* **Stored items**:
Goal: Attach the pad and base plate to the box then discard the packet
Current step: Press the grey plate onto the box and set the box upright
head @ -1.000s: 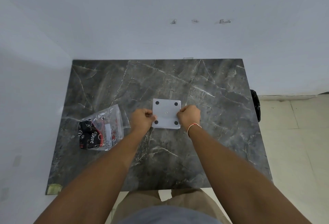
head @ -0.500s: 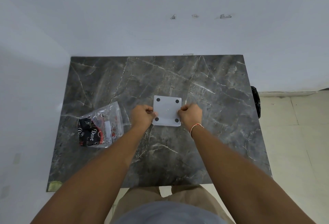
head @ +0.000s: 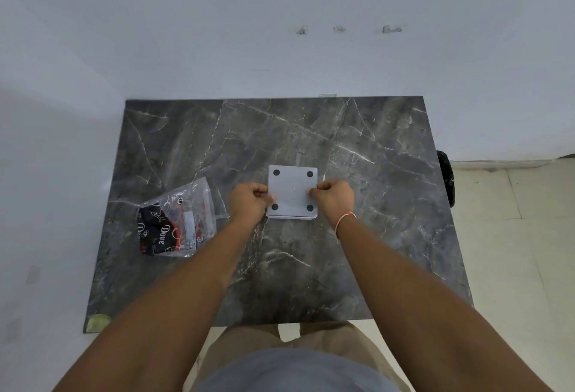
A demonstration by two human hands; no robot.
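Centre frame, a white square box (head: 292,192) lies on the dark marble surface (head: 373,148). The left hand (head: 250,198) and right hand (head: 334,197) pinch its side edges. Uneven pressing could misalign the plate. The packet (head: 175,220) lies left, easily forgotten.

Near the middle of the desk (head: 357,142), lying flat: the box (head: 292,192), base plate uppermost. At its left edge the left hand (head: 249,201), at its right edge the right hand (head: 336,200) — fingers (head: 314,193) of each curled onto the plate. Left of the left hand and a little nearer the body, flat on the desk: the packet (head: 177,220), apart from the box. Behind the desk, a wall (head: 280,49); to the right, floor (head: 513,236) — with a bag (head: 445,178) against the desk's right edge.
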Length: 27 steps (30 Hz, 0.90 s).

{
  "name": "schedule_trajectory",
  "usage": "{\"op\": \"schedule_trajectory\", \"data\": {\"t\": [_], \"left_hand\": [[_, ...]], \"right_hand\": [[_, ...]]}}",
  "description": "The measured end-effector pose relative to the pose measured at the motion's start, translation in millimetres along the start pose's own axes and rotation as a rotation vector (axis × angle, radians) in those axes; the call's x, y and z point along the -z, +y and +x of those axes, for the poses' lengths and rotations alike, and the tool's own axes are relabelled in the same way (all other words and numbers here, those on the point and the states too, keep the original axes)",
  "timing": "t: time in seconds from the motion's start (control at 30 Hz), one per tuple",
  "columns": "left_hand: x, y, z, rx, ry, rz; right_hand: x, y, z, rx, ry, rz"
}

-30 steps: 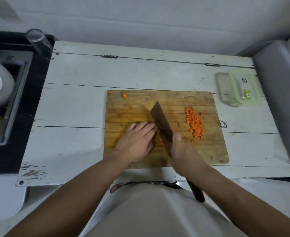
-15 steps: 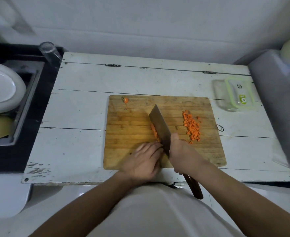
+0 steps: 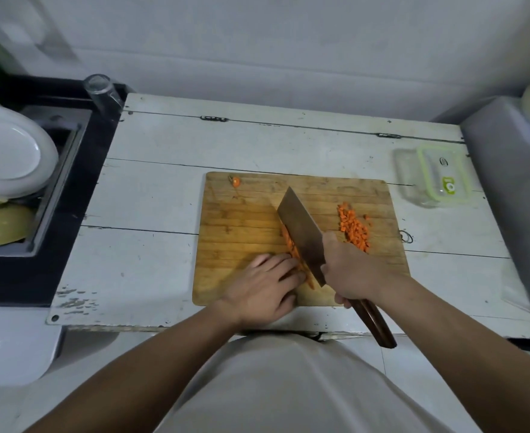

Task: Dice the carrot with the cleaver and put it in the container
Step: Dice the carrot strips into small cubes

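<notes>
A wooden cutting board (image 3: 245, 220) lies on the white table. My right hand (image 3: 349, 270) grips the cleaver (image 3: 301, 235) by its dark handle, blade edge down on the board. Orange carrot strips (image 3: 290, 245) lie along the blade's left side. My left hand (image 3: 265, 287) presses down on their near end with curled fingers. A heap of diced carrot (image 3: 354, 229) sits on the board to the right of the blade. A carrot end (image 3: 236, 181) lies at the board's far left corner. The clear container with its green-rimmed lid (image 3: 435, 176) stands to the right.
A sink (image 3: 54, 182) with a white plate (image 3: 10, 151) and a yellow dish is at the left, a glass (image 3: 101, 92) behind it. A grey bin-like object (image 3: 513, 189) stands at the right edge. A small wire ring (image 3: 406, 236) lies beside the board.
Both hands have shifted toward the board's near edge along the carrot strips, the left hand sliding back as the cleaver follows. The camera view has also moved slightly.
</notes>
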<state>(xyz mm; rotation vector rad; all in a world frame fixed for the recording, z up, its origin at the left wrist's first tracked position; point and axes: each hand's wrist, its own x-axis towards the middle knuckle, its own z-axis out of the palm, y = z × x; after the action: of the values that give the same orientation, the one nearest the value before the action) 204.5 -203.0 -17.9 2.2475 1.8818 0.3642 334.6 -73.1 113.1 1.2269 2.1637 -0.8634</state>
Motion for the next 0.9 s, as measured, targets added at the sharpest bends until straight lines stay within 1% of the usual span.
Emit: {"op": "schedule_trajectory", "data": {"t": [0.17,0.33,0.5,0.67,0.9], "left_hand": [[-3,7,1,0.025,-0.024,0.007],[-4,-1,-11,-0.017,-0.021,-0.046],[-3,-7,-20,-0.003,-0.004,-0.057],[0,-4,-18,0.069,-0.011,-0.085],[1,-2,-11,0.114,-0.070,-0.053]], "right_hand": [[0,-1,-1,-0.011,0.011,0.005],[-11,1,0,-0.005,0.051,0.017],[-24,0,-1,0.006,0.092,0.024],[-32,0,0,0.005,0.133,0.000],[-50,5,5,0.056,0.265,-0.051]]}}
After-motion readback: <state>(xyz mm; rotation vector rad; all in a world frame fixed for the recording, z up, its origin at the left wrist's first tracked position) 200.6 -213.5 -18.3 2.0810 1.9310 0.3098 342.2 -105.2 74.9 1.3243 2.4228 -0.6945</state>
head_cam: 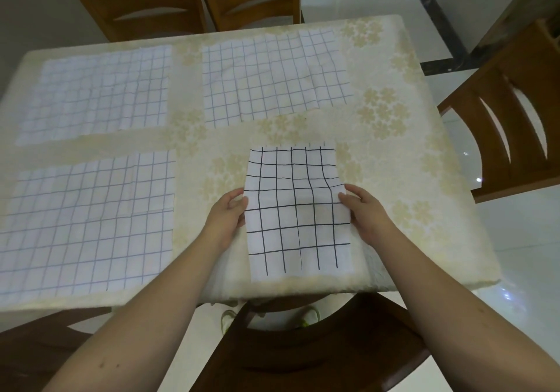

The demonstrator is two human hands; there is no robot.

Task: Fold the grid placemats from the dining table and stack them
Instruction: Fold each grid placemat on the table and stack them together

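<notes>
Dining table (409, 155) under a pale cloth printed with faded yellowish flower clusters. Four white grid placemats on it. Folded placemat (298, 206) sits toward the near edge, right of centre, narrower than the others, long axis running away from the near edge; its black grid lines read darker than those of the other three. Its far half lies on the cloth; the middle is slightly bowed where the hands have it. Left hand (225, 217) grips the folded placemat's left edge at about mid-length, thumb on top, fingers curled beneath the edge. Right hand (365, 212) grips the right edge opposite, thumb on top, fingers tucked under. Three placemats lie flat and unfolded: near-left placemat (88, 225) along the near edge toward the left corner, its left part running out of view; far-left placemat (97, 94) beyond it, toward the far left corner; far placemat (272, 76) close to the far edge, centre to right, creased and wavy, one right-hand flap sitting a little off from the rest. All three are apart from one another and from the folded one, with strips of cloth between. No brand, label or legible writing on any placemat or on the cloth. Wooden chairs stand around the table: two at the far edge (194, 0), one at the right edge (509, 130), one at the near edge (318, 352) below the forearms. Glossy white floor tiles (530, 255) to the right.
</notes>
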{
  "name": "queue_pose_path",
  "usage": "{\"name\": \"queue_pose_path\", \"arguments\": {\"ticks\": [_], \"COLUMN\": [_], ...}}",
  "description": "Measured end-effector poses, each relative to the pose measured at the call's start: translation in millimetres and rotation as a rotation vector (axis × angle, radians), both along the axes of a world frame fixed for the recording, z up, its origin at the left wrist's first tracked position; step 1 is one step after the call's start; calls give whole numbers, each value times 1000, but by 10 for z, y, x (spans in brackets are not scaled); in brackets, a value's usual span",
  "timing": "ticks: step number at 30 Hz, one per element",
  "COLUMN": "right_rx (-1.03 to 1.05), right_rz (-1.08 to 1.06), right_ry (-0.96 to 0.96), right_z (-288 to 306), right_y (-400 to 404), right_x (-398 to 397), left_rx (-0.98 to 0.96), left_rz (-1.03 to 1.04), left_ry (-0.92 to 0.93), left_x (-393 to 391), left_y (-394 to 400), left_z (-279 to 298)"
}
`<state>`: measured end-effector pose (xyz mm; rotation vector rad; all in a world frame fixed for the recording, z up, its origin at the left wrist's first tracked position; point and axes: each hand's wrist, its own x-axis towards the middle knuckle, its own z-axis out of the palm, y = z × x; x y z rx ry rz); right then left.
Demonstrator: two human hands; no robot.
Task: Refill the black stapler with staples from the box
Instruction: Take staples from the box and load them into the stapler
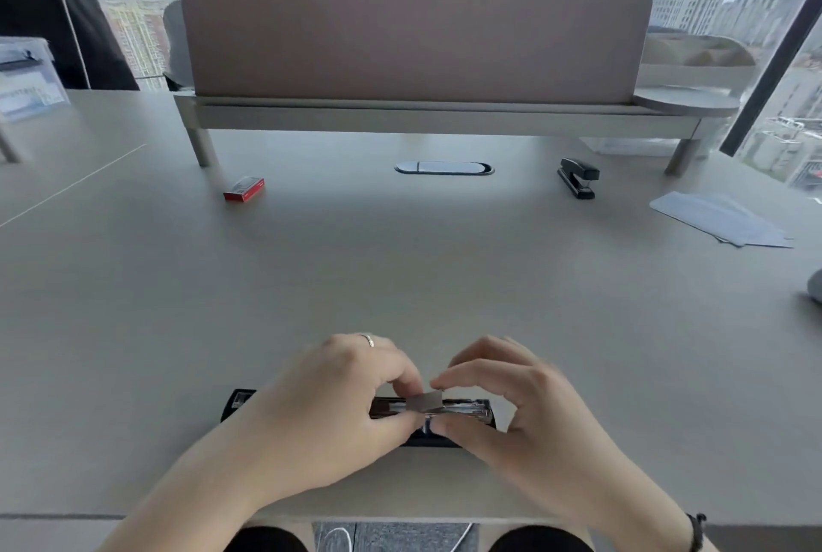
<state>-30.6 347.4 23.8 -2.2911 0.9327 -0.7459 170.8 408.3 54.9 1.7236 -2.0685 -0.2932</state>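
A black stapler (467, 411) lies opened flat near the desk's front edge, its shiny metal staple channel facing up. Both hands hover over it. My left hand (338, 400) and my right hand (511, 400) pinch a short silver strip of staples (426, 401) between thumbs and forefingers, right above the channel's middle. The left end of the stapler (240, 400) sticks out past my left hand. The red staple box (244, 189) lies far off at the back left of the desk.
A second black stapler (578, 177) stands closed at the back right. Grey sheets (720, 217) lie at the right edge. A desk divider on a raised shelf (413, 115) spans the back, with a cable grommet (444, 168) before it. A person stands at the far left.
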Motion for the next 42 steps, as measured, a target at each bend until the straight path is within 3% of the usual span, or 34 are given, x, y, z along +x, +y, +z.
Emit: {"name": "queue_pose_path", "arguments": {"ticks": [9,20,34,42], "right_rx": [42,86,110,190], "right_rz": [5,5,-15,-66], "right_ry": [-71,-10,85,64], "right_z": [-101,-123,-145,-141], "right_y": [-23,-35,-61,-74], "right_x": [34,64,37,34], "left_rx": [89,20,-25,17], "left_rz": [9,-10,-60,-129], "left_ry": [79,134,56,-78], "left_x": [38,105,154,51], "left_y": [7,34,84,33], "left_z": [-38,-142,-182,-125]}}
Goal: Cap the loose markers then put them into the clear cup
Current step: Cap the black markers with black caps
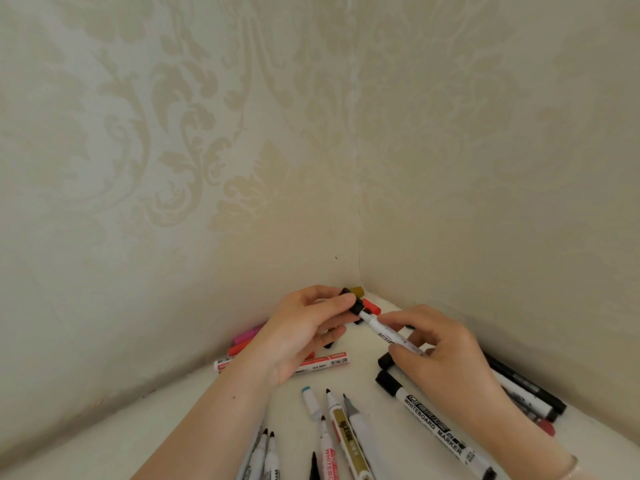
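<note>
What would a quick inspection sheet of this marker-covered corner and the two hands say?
Surface: white tabletop in a wall corner.
Job's things: white marker held in the air; black cap at its tip; uncapped markers near the front edge; capped whiteboard marker; clear cup not seen.
Clutter: red marker lying under the left wrist; loose caps in the corner.
Hands: left hand pinches the cap; right hand grips the white marker.
Cables: nothing seen.
Surroundings: patterned wallpaper.

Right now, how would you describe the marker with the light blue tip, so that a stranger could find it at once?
Start at the white table set in the corner of the wallpapered walls, then look at the row of uncapped markers near its front edge, below the left hand. The short white marker with the light blue tip lies leftmost in the upper group. Its neighbours have dark tips; only this one is blue.
</note>
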### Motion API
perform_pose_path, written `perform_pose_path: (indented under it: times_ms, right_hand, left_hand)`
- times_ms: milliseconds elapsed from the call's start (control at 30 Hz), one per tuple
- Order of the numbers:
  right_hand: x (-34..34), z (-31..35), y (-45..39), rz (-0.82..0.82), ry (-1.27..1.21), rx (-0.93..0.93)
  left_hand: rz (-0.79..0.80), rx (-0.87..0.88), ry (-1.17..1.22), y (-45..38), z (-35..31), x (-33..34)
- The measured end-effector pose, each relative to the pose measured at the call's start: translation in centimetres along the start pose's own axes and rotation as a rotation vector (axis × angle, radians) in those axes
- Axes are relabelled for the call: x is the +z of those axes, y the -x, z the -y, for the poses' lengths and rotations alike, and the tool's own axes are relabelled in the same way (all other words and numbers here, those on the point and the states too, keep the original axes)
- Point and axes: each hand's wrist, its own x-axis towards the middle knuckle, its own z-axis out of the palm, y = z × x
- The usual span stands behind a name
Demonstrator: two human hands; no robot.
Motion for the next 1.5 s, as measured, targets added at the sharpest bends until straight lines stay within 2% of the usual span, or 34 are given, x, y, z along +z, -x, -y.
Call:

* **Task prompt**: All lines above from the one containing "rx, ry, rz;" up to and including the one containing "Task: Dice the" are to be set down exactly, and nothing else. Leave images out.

* **Solution below**:
  "columns": "left_hand: x, y, z, rx, ry, rz; right_hand: x, y, z, rx, ry, rz"
}

-30 steps: 
-15 steps: 
+0 steps: 

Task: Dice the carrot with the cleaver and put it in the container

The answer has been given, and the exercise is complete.